## Task objective
Copy out each line from the material where the word "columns" is found.

=== Section Start ===

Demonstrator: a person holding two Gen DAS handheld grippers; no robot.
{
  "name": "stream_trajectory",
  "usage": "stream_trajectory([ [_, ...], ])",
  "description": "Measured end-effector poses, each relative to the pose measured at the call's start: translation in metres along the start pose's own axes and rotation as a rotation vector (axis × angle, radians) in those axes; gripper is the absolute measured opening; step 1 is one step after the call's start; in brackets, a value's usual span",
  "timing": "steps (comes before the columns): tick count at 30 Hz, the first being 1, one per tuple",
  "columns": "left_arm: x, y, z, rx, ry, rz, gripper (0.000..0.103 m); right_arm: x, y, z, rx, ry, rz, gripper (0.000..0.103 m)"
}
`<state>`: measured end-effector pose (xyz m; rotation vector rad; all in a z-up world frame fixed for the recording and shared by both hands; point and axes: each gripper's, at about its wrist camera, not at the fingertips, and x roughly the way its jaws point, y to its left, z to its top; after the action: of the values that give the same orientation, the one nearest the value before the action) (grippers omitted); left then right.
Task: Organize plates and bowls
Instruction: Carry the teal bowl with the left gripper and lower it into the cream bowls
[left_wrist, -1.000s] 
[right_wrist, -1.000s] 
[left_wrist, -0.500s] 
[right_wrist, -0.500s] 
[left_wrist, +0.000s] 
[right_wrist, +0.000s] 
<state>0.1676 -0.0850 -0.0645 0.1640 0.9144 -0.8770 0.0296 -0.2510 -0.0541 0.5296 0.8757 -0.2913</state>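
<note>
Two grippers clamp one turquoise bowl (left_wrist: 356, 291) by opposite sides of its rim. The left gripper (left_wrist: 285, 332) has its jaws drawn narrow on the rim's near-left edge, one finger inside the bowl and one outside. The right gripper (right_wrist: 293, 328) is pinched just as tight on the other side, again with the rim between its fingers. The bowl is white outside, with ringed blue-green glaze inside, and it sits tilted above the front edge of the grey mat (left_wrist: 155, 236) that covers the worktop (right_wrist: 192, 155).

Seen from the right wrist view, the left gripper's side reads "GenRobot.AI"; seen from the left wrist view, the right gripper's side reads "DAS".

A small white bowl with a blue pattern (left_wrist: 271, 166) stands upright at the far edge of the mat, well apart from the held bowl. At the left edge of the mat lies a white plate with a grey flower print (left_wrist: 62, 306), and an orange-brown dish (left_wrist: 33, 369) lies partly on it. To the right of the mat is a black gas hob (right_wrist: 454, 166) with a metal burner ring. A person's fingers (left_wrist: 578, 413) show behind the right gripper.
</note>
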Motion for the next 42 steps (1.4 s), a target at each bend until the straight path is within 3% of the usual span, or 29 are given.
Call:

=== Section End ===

## Exercise response
  "timing": "steps (comes before the columns): tick count at 30 Hz, the first being 1, one per tuple",
  "columns": "left_arm: x, y, z, rx, ry, rz, gripper (0.000..0.103 m); right_arm: x, y, z, rx, ry, rz, gripper (0.000..0.103 m)"

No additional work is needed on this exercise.